Since fashion has been known as the second most abused sustainability violator, the industry has gone to great lengths to change the narrative. In fact, according to the United Nations Economic Commission for Europe, fashion production is known to account for 10% of the world’s carbon emissions, and it also affects dry waters and pollutes rivers and streams. And fast fashion is blamed for 85% of clothes that are put in the trash each year. Valentino is part of this discussion, paving the way for reducing CO2 emissions on their website with an innovative digital sustainability tool, made available by Karma Metrix.

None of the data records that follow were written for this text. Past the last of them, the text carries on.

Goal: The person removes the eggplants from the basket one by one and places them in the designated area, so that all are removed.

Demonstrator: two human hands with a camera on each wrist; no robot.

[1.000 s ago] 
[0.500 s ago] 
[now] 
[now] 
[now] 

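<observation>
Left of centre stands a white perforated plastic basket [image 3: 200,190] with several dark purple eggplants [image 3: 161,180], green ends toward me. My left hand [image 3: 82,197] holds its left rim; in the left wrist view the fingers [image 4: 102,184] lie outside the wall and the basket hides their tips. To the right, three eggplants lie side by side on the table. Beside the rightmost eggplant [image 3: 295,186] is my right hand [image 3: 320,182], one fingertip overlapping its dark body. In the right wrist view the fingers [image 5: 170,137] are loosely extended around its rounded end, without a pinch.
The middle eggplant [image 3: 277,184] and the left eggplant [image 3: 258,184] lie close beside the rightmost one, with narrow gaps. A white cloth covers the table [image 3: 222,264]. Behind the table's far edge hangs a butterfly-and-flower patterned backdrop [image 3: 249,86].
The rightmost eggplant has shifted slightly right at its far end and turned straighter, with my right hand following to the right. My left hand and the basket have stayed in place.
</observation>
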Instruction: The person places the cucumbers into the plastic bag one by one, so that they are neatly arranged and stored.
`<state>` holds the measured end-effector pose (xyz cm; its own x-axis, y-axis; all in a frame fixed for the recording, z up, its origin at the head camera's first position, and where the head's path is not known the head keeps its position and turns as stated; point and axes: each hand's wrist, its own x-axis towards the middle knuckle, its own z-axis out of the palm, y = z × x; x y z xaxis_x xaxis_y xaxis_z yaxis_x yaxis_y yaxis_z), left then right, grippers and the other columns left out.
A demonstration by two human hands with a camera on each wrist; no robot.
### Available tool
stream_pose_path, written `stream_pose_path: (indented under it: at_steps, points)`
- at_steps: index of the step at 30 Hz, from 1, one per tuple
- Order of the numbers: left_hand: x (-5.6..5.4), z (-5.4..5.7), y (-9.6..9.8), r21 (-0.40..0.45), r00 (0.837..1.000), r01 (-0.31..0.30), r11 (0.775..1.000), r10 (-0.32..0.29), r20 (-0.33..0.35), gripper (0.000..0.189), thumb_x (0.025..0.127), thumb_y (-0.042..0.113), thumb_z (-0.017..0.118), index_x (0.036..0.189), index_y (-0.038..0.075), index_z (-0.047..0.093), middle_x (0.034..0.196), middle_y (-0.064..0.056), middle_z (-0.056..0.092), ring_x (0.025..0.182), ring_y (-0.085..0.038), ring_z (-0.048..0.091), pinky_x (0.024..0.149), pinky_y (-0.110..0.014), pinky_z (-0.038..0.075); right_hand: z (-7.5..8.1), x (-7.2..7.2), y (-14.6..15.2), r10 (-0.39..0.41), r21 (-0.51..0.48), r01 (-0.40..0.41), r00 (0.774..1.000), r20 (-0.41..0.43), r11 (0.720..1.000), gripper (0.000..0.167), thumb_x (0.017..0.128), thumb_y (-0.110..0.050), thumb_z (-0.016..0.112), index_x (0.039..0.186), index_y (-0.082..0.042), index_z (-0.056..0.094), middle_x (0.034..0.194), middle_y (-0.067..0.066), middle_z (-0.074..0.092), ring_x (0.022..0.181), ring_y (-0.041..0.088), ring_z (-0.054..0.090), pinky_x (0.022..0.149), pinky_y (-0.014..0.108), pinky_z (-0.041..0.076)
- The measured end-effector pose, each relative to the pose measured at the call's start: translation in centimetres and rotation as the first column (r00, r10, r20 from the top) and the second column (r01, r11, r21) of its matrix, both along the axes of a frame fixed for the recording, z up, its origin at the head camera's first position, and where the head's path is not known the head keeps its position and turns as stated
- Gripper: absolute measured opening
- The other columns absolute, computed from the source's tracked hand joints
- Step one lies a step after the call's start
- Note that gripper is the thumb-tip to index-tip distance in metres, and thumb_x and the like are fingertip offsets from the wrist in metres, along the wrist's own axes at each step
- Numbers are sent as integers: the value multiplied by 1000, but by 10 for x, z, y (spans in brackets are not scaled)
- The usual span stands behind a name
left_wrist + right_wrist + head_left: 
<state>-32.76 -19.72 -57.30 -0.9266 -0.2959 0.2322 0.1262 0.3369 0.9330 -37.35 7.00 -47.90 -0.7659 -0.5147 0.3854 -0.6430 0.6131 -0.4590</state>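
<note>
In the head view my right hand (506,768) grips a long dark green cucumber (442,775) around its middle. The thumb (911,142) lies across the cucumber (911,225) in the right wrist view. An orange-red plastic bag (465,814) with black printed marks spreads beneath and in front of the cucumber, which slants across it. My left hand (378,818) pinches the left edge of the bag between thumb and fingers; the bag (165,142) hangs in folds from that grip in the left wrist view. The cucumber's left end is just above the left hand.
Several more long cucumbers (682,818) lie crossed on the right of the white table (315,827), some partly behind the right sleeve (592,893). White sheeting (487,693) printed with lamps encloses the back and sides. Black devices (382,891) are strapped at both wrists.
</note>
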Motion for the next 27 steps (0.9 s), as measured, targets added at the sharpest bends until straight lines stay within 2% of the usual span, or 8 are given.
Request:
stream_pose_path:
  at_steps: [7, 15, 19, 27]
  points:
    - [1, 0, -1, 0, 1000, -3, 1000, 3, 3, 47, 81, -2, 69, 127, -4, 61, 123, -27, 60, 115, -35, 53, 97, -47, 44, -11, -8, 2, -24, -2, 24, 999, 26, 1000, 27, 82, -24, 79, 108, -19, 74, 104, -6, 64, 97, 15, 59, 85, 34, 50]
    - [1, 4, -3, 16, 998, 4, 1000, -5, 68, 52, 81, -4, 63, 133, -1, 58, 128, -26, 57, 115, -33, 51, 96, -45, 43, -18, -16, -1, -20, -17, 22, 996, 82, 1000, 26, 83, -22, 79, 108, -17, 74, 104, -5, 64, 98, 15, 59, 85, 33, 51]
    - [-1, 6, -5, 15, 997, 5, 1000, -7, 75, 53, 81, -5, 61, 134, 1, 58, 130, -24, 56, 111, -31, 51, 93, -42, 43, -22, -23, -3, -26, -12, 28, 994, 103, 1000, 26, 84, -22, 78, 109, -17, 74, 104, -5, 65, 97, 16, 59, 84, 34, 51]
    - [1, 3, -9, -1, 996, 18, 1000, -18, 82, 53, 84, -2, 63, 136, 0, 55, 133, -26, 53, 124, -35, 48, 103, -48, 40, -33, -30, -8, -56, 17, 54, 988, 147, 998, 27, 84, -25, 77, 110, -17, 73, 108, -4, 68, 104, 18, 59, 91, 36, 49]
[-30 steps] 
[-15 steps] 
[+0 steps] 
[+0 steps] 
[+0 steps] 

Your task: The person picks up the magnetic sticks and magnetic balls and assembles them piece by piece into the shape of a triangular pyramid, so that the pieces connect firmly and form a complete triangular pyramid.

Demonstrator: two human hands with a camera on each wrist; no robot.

Both companies are Italian, and through their collaboration they seek to determine the performance of Valentino Energy for their website pages. How can they do that? The first time they do this using a certain algorithm that quantifies the CO2 emissions released by valentino.com. According to the fashion house, “This now equals 2.56 grams per page view, and will allow the house to measure energy efficiency and implement measures aimed at reducing its environmental impact.”
“The facts show that the house, committed to creating new digital opportunities within the brand, is at the forefront of an eco-friendly transformation,” notes Ali Agostini. And one thing both companies are pushing for is that sustainability includes the digital realm, and they see it as important to tackle the long-standing problem of digital pollution that inevitably comes from the website.
Digital pollution (or internet pollution) is a term that most of us have never heard of. This simply means that our digital use of anything emits greenhouse gases, 4% in fact. There are two types of digital pollution: data centers, network infrastructure, and consumer equipment. Lockdowns during the pandemic have led to increased internet pollution. And in fashion, with brands turning to digital fashion shows for more than a year, digital pollution has expanded. To give an example from the International Energy Agency, watching an hour’s video stream on a platform like Netflix produces 36 grams of carbon dioxide emissions. Traveling from Heathrow to JFK is equivalent to using 1,300 kg of CO2.
“The carbon dioxide emissions associated with websites, due to the fossil fuels powering data centers and peripherals, combined with current inefficient methodologies – have reached such high levels that raising the impending awareness of digital sustainability. According to the Global Carbon Project, the web ranks in fact as being the fourth “country” in the world in terms of carbon dioxide emissions,” Aldar shares the observations.
We are pleased to collaborate with Aldar to raise awareness that the green transformation also includes more efficient development of websites focused on energy efficiency. As Karma Metrix, we are proud to promote positive change aimed at re-reducing CO2 emissions,” continues Agostini.
As fashion continues the conversations and undertakes initiatives such as the Valentino and Karma Metrix on internet pollution, the world will see more progress on issues as detailed as the sustainable web, which are part of the larger conversation around sustainability.